Mother Cannot Alienate Minor Son's Property When She's Not His Natural Guardian: Bombay HC [Read Judgment]

Mother Cannot Alienate Minor Sons Property When Shes Not His Natural Guardian: Bombay HC [Read Judgment]

Aurangabad bench of the Bombay High Court has held that a mother cannot alienate/sell property of her minor son, when she is not his legal guardian.

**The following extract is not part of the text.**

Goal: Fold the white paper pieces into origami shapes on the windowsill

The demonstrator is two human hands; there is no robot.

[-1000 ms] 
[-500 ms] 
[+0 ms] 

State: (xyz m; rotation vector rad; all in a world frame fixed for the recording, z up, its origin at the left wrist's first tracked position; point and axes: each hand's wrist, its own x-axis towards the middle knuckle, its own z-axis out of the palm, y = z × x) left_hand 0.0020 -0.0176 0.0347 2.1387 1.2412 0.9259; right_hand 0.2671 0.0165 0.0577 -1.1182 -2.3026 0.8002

Justice AM Dhavale observed, "…it is crystal clear that when the property inherited and owned by the plaintiff which is not a Hindu Joint Family property or interest in the joint Hindu Family and when father was not shown to be not taking care of the minor, mother is not natural guardian. She as a de facto guardian has no right to alienate the property of her minor son."
The court was hearing a petition filed by the boy through his father, challenging as void and illegal the sale of his property in the year 1989, by his mother Kushavartabai Paul. The defendant, Shivaji Paul to whom the property was sold opposed the plea claiming that it was sold for legal necessity and for the benefit of the minor.
The Trial Court had allowed the minor's petition, ruling that when the plaintiff's father was alive, his mother was not a natural guardian and was not entitled to execute the sale deed on behalf of the minor. It also held that there was no legal necessity for the sale. This was, however, set aside by the first appellate court; its order was now under challenge by way of second appeal.
The high court disagreed with the first appellate court, observing, "There are neither pleadings nor evidence to make out these situations which could have made the mother as natural guardian. Hence, the sale effected by mother is void and the suit filed for challenging the same and for claiming perpetual injunction and later on for possession was perfectly maintainable."
It further held the suit to be maintainable, opining that the minor did not need to wait till attaining majority for approaching the court, as such condition can be let go of when the sale is void and there was threat of dispossession or there was actual dispossession.
It further explained, "There are neither pleadings nor evidence to make out these situations which could have made the mother as natural guardian. Hence, the sale effected by mother is void and the suit filed for challenging the same and for claiming perpetual injunction and later on for possession was perfectly maintainable."
The court then allowed the petition, while explaining that the issue of lis pendens would not come into picture as the mother did not have any right to transfer the property in the first place.